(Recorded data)

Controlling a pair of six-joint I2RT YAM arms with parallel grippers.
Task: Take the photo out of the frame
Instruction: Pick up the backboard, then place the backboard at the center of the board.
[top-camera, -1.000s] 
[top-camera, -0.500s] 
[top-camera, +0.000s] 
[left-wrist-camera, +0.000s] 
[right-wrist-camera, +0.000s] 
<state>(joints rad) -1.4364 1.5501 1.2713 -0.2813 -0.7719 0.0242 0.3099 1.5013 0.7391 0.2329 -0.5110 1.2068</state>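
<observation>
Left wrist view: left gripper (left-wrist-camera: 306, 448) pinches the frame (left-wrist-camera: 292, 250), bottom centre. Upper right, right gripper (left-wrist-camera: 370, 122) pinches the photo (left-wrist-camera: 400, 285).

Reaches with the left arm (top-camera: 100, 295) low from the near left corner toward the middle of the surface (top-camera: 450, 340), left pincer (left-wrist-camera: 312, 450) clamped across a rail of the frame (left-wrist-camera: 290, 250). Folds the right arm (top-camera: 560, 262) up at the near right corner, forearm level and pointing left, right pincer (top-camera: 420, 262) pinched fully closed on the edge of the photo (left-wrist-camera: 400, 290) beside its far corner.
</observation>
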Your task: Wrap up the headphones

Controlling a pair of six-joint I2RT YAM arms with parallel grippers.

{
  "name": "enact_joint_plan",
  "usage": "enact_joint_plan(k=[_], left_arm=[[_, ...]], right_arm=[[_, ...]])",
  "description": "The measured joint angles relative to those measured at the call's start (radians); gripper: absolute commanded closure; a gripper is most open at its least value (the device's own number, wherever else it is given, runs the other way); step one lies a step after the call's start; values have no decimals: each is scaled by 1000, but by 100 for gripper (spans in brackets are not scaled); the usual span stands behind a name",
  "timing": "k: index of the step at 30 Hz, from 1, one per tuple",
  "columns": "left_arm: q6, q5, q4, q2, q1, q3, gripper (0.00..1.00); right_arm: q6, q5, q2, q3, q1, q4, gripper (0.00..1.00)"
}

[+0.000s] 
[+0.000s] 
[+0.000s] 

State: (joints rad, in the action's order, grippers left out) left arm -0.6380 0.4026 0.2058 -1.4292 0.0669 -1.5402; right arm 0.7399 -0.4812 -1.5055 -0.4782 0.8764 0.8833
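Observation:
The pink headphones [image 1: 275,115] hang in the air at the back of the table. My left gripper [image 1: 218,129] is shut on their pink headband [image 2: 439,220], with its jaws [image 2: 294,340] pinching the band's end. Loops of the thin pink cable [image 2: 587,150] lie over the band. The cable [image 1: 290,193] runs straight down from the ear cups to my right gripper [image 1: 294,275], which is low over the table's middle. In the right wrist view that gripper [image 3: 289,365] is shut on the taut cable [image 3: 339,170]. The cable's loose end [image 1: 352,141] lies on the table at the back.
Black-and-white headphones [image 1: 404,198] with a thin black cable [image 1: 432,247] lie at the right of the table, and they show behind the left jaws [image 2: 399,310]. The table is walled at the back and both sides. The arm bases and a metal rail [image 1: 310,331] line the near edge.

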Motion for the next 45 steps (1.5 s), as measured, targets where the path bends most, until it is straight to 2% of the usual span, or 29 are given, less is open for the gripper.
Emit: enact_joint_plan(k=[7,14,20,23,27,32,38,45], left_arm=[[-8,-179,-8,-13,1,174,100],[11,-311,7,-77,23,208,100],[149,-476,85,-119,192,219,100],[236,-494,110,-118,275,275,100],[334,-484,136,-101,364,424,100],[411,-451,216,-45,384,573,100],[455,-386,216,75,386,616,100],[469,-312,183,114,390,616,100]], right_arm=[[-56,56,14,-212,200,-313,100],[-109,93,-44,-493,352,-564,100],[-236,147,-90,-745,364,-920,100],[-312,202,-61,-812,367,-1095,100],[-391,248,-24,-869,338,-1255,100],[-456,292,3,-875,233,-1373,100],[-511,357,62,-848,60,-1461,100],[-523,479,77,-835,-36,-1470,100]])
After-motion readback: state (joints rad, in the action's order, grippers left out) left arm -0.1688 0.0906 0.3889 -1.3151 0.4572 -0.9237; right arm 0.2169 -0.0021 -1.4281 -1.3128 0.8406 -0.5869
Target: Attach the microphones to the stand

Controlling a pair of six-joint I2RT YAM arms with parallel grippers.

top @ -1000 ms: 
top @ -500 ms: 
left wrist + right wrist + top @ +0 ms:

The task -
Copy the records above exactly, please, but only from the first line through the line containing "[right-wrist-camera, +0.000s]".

Answer space -
Controlling a pair of six-joint I2RT YAM arms with parallel grippers.
Task: Take the photo out of the frame
Instruction: Pick up the backboard, then place the backboard at the center of the board.
[top-camera, -1.000s] 
[top-camera, -0.500s] 
[top-camera, +0.000s] 
[left-wrist-camera, +0.000s] 
[right-wrist-camera, +0.000s] 

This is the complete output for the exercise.